Writing in PR Daily, Aaron Endré offered “4 PR lessons from a baseball manager’s meltdown.”
His tips for talking with reporters are summarized as follows:
- Speak as if everything you say will be printed.
- Clarify which statements are “on the record.”
- Agree on when the news can go live.
- Keep calm.
I agree with all of them, but in the context of Mr. Price’s incident I’d like to add three more suggestions, especially if you are prone to fringe lunatic outbursts like this:
5. Take a deep breath and pause before responding when you’re upset.
Responding in anger is never a good idea. Take a moment to cool down—no matter how provocative a question you may have been asked or how upset you are—and think through a measured, appropriate answer.

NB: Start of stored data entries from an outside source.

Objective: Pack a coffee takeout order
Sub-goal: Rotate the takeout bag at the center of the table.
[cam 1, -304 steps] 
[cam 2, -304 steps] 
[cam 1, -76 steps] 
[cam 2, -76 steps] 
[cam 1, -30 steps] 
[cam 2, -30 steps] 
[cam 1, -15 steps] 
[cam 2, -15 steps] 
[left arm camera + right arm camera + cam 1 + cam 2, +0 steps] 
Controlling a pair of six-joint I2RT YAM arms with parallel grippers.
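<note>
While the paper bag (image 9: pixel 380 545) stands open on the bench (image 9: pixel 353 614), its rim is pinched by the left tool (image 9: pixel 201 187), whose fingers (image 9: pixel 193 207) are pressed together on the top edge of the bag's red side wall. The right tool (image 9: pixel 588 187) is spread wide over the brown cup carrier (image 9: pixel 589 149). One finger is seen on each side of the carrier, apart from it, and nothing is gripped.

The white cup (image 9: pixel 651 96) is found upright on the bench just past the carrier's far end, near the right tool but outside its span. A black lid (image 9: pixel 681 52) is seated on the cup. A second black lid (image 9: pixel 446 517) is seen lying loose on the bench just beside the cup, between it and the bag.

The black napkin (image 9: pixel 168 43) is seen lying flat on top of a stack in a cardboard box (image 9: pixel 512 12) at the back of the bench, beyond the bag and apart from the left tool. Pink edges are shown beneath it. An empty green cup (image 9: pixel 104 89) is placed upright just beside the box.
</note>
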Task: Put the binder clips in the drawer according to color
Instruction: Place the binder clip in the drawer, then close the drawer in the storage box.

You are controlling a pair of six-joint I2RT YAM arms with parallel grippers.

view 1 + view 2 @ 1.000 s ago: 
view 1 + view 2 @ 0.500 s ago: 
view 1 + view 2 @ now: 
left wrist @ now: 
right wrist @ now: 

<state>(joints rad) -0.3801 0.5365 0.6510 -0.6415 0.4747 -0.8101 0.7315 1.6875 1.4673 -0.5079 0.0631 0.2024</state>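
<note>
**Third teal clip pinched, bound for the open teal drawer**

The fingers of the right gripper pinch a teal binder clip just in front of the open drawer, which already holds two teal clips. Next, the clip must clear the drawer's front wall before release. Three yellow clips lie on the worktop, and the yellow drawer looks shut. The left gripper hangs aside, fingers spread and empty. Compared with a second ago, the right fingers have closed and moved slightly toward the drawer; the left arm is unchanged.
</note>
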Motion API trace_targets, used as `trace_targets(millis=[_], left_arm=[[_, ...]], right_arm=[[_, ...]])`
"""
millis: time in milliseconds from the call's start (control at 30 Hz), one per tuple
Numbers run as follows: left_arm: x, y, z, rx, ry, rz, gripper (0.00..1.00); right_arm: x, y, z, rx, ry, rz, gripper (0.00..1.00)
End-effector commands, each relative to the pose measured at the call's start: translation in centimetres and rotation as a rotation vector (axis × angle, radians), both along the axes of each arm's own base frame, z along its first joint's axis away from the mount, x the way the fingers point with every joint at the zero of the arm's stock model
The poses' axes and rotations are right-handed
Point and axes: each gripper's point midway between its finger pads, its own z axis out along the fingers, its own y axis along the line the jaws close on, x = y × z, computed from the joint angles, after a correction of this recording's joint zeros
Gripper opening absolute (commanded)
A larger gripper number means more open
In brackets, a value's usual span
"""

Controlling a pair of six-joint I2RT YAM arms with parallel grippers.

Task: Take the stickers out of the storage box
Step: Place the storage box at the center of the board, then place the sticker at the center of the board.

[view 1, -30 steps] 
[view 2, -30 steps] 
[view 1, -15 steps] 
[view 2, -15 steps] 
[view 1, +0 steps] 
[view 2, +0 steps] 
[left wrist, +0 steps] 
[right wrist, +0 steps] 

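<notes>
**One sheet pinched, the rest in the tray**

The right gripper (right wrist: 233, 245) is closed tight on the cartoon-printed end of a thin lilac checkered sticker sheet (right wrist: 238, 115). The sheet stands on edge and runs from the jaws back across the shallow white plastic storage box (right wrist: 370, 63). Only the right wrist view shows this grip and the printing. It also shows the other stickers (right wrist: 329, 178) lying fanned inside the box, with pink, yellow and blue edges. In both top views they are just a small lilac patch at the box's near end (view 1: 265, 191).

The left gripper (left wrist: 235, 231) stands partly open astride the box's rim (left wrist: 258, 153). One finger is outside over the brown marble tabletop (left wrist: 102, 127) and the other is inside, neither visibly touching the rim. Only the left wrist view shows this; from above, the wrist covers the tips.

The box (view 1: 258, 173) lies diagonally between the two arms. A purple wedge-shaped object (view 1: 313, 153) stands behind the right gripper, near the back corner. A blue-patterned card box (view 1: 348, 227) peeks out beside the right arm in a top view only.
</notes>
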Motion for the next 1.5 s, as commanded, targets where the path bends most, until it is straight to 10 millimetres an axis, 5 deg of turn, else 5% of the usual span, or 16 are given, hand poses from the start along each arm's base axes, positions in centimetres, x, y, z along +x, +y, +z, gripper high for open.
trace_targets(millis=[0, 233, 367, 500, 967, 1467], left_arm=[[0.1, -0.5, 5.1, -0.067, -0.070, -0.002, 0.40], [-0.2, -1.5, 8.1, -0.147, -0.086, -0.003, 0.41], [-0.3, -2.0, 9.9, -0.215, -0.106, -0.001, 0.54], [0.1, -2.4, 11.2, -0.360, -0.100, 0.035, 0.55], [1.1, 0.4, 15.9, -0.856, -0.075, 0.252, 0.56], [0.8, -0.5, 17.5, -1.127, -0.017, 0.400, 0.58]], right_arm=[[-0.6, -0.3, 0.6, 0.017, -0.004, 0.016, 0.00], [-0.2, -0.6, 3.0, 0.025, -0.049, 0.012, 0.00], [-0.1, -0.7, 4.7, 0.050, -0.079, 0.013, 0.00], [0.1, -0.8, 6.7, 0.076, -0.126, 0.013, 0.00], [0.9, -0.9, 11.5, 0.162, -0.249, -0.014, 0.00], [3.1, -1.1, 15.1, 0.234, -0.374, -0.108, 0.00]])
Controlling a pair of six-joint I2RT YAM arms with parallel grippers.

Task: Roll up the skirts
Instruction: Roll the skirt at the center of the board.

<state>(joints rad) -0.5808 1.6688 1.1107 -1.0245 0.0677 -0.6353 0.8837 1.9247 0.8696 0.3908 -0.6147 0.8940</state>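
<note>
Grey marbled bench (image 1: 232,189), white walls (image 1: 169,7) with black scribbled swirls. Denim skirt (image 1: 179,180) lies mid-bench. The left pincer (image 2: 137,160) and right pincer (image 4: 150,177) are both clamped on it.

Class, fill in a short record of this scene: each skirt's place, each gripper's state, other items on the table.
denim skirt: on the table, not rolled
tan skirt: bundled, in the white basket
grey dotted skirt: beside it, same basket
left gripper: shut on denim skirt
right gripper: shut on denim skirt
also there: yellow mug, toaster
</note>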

The #1 point I stress in my media training seminars is this: When you’ve made your point, stop talking. Why? Because you usually make your best points in the initial response to a question. A skilled reporter may nod as a signal to keep you talking, but it’s prudent to resist the urge to do so or you may end up going down the swamp by saying more than you intended. The more you talk, the greater the opportunity to say something you’ll regret later on. So think before you speak, and when you speak be concise and to the point.
6. Learn and use good manners.
Common courtesy and civility seem to be in increasingly short supply these day. The issue here, for me at least, is not so much that Mr. Price got caught on tape with this profane rant, but that he made the rant in the first place. This guy must have some significant anger issues, but it’s still no excuse to behave like that. Self-control is something we should have learned in elementary school, but it’s better to learn it late than never.
7. Remember that it’s not just about you.
Maybe Mr. Price felt better after having verbally vomited all over the reporter who upset him, but what sort of example did his behavior set for the many kids who have now been exposed to it? Whether they want to be or not, athletes and coaches are role models to score of young people who look up to them and imitate their behavior. What sort of message is he sending to them? At the end of the article, someone anonymously commented that “This is no big deal” and that people “will love him for this.” Actually, this is a big deal. Character does count, I have a hard time understanding how anyone could love such conduct or respect a person who acts that way.